Moving is always a nightmare, but I’d say it’s even more of nightmare when you’re 7-8 months pregnant. My ability to lift has been drastically curtailed, my stamina for cleaning is less (plus certain cleaners are not recommended and you can’t paint), and I feel even more anxious than I normally would about having things unpacked and ready in short order, because I’m due on June 23rd and who knows when the baby will actually show up. We’ve been looking for a place to move to forever, but had no luck due to market conditions (Victoria has an even lower rental vacancy rate than Vancouver now, 0.5% vs. 0.7%, oh and Toronto is 1.2% by the way, but since it’s the centre of the universe, people there are having even more dramatic struggles than us) that have led to not just a lack of inventory, but also skyrocketing prices. Anything that did look affordable (almost nothing because we were looking for a house) was either shocking or in a terrifying neighbourhood/ way out of town, or both. We wanted to rent a house (because buying a house in Victoria is not affordable or a good investment in our eyes, the average price in the core is $950,000, yet the average household income is $88,000- how does that work?!), but rental prices have gone up so much and there are practically no houses available for rent (they’re all being sold on the hot market where everyone in Victoria now looks at their house’s BC Assessment figure and thinks that they’re a millionaire because on paper they very well might be now so they must cash in- but I digress).

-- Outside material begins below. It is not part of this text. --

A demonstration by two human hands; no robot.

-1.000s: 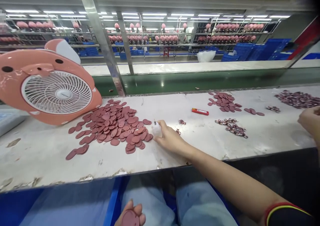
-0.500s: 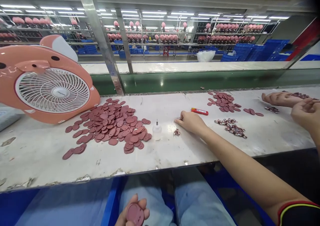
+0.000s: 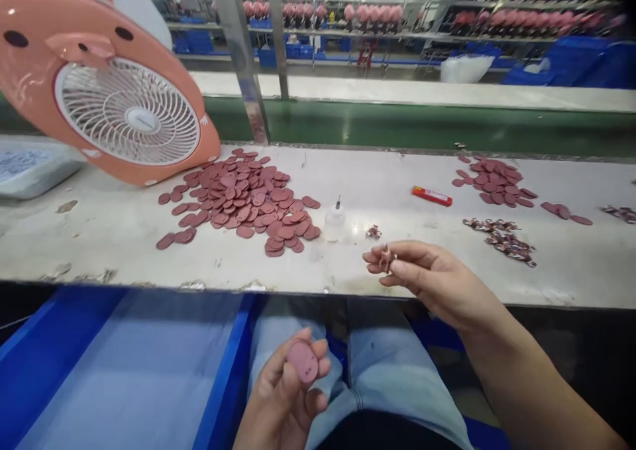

All of a sudden, out of the blue, my cousin who had just moved, kindly offered to rent me his house, as he had taken it off the market and had decided to hold it instead. The house is close to where we live now, in a safe and quiet neighbourhood, and has the space that we need now that it’s not just going to be just my husband and I. The house also had some maintenance issues though and the deal was that we would fix them up ourselves. So, we called the people that we knew that we could rely upon to help us in our time of need (and panic), my husband’s parents. They gladly dropped everything and came down the next week and spent a week here helping up to fix up problems in the house and clean it up. They’re coming back next week for another week to help again. Then we’ll be able to actually move into the place in mid May or so, barely more than a month ahead of my due date. It will be tight, but I’m just so relieved to be moving, and so grateful that my cousin is renting us his place, and that my parents-in-law are helping us and reassuring us that the place will be suitable and in good condition for us to bring our first child home to. I still can’t believe how lucky I am to have my parents-in-law. It’s true that you don’t get to choose family, but at least you can choose a partner who has the family that you wish that you had always had and they can be there for you in a way you never thought that a family would be or could be.

25 weeks pregnant. This was just before we left for the babymoon.

The difference in my stomach at 31 weeks was very noticeable.
32 weeks pregnant, less than two months to go (unless it's late).

1 comment:

  1. Well this is really a tough time for any woman and particularly the complications that are faced by them during this period. Stay strong and keep yourself healthy.